Egressa da advocacia, a Ministra entendeu pela fixação de honorários contratuais de êxito em 10% (dez por cento) calculados sobre o benefício econômico auferido pelo cliente, estimado em cerca de R$ 40 milhões.

A estrutura do convencimento fundamentado da Ministra é perfeita. A discussão não era sobre a presença ou a ausência de contrato de prestação de serviços advocatícios, o que a Instância de origem expressamente havia reconhecido, mas sobre a base de cálculo dos honorários convencionais. Ficara comprovado que houve o acerto verbal de honorários de êxito de 10,00%; que a liminar foi deferida; e que as execuções restaram extintas. Portanto, que o causídico cumpriu à risca com o que se obrigara junto à empresa-cliente (a suspensão das execuções fiscais). Trecho do Voto da Ministra Daniela:

Ele se responsabilizou em suspender essas execuções. E ele suspendeu. Em, para isso, ele tem que receber 10% do benefício econômico que o cliente teve”.
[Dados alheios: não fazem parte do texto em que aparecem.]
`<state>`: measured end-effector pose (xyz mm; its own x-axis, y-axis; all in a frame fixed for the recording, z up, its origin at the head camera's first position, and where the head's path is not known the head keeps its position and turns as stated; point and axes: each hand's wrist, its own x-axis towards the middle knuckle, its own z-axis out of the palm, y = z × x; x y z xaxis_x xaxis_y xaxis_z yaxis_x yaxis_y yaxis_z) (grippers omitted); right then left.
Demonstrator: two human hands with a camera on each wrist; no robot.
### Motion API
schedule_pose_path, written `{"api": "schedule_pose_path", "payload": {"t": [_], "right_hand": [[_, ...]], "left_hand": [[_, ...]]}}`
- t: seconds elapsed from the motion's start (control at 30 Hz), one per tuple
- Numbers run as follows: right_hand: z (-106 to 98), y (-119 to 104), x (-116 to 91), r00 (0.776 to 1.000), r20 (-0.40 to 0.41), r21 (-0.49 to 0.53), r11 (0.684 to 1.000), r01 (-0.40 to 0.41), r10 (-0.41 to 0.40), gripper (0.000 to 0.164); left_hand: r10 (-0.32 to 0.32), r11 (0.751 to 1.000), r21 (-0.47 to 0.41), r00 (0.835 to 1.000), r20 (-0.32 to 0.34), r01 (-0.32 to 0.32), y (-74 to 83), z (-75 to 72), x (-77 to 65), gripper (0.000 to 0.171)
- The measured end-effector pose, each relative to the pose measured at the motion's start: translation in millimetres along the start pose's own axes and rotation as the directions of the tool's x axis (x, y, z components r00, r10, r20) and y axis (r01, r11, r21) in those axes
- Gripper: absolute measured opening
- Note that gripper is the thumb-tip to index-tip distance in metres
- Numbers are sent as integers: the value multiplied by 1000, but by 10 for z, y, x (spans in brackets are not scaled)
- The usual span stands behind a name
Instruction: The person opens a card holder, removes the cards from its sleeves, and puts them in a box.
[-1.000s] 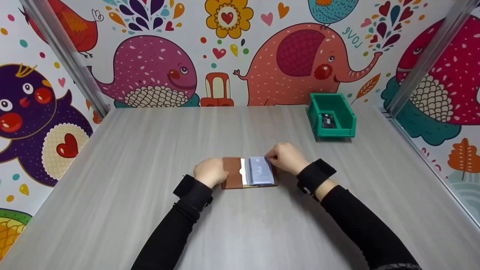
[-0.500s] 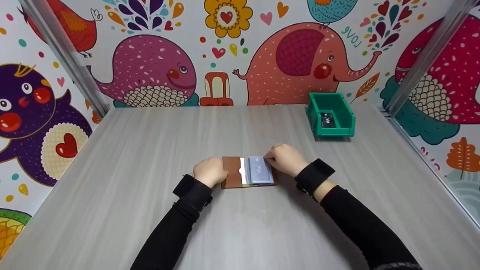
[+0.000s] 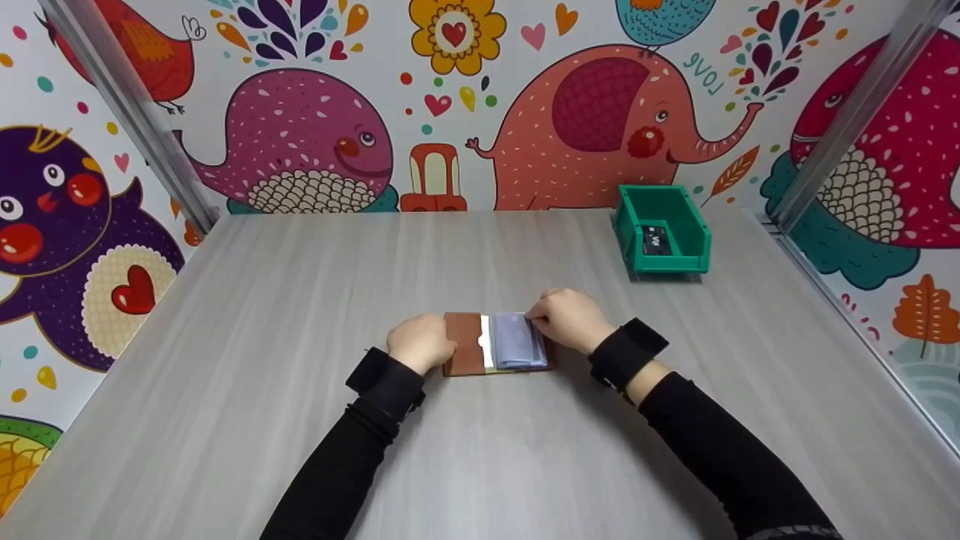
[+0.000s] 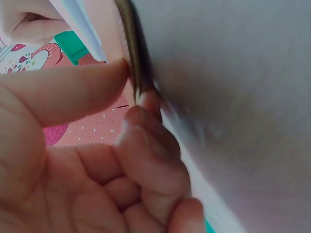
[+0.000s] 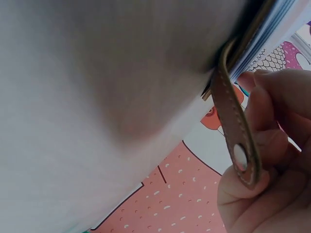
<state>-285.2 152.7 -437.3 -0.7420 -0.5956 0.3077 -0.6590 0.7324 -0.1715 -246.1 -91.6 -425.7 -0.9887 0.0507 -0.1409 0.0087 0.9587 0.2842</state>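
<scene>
A brown leather card wallet lies spread on the table, with a white card in its left pocket. Clear plastic card sleeves are stacked on its right half. My left hand pinches the left cover's edge; the left wrist view shows thumb and fingertips on that cover edge. At the upper right corner, my right hand pinches a sleeve between thumb and forefinger. In the right wrist view, a leather strap with a metal snap hangs out beside the right hand's curled fingers.
Farther back on the right stands a green plastic bin with a black card marked VIP inside. The pale wood-grain table runs back to walls printed with cartoon animals. Metal posts stand at both rear corners.
The top sleeve has shifted left and lifted at its right side, uncovering sleeve layers beneath. The lettering seen through it has gone from view. My right hand moved slightly left; the left stayed put.
</scene>
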Motion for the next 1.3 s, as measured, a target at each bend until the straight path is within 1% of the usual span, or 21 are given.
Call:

Não fosse isso o suficiente, atentou, ainda, a Relatora ao fato de que a suspensão das execuções fiscais significou um obstáculo intransponível para constrições patrimoniais que beirariam os R$ 40 milhões, algo que se enquadraria, a seu sentir, no conceito de “”benefício econômico relevante”.

Inaugurando a divergência, o Ministro Humberto Martins, por igual egresso da Advocacia, compreendeu que, para afastar a conclusão do TJRJ de que não houve proveito econômico nos moldes vislumbrados pelo advogado recorrente, seria forçoso revolver fatos e provas, algo proibido pela célebre Súmula 7.

Inclinamo-nos pelo raciocínio do Voto da Relatora.

A Turma, na espécie, ao tergiversar sobre o que, afinal, admitir como “proveito econômico”, perdeu tempo importante no que possui organicamente exegese instintiva.

Proveito é, como não podia deixar de ser, o resultado positivo de algo: ganho, lucro, proveitos de um negócio.

Conclusão.

A luta por dignidade profissional é elemento indissociável da agenda da Advocacia brasileira.

Não se ignora a carga de preconceito que ainda rodeia o tema no plano da jurisprudência, em que pese o contido no artigo 85 do NCPC (ao abordar a fixação por equidade da verba honorária sucumbencial) e no Estatuto da Advocacia e da OAB (no tocante, em específico, à Tabela de Honorários).

Ainda como reflexo disso, espera-se do Advogado, ao ajustar seus honorários contratuais com o cliente, que não permita, como lhe assegura e respalda a legislação, torná-los simbólicos ou meramente gráficos, o que ao final resulta, nos casos em que isso ocorre, em lastimável desserviço ao conjunto da classe.